Your task is to filter the data below down to the lines holding "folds".

(Records drawn from a dataset)
- - -

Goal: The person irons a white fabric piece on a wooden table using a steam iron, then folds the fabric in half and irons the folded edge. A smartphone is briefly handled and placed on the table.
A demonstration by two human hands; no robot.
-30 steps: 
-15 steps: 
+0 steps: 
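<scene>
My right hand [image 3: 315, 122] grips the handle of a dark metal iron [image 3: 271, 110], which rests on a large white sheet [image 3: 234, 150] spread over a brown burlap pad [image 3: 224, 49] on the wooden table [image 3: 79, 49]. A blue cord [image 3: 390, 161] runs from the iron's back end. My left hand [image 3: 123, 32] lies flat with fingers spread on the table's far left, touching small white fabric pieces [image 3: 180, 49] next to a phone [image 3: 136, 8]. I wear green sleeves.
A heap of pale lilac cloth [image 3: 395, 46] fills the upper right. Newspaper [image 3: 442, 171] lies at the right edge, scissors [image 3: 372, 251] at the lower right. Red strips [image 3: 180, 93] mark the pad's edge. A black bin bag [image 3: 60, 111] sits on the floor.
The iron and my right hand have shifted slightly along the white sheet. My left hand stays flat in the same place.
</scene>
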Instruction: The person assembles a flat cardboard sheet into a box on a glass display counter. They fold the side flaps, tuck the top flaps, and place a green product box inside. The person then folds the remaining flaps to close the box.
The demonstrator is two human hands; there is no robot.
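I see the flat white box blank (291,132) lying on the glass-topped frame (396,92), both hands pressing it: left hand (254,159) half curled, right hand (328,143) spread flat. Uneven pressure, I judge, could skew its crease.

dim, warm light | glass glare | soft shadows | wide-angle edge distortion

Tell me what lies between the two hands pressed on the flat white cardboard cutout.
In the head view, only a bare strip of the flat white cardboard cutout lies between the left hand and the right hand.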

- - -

ANSWER BOX:
Goal: The person irons a white fabric piece on a wooden table using a steam iron, then folds the fabric in half and irons the folded edge. A smartphone is briefly handled and placed on the table.
Instruction: The person assembles a flat cardboard sheet into a box on a glass display counter. They fold the side flaps, tuck the top flaps, and place a green product box inside. The person then folds the remaining flaps to close the box.

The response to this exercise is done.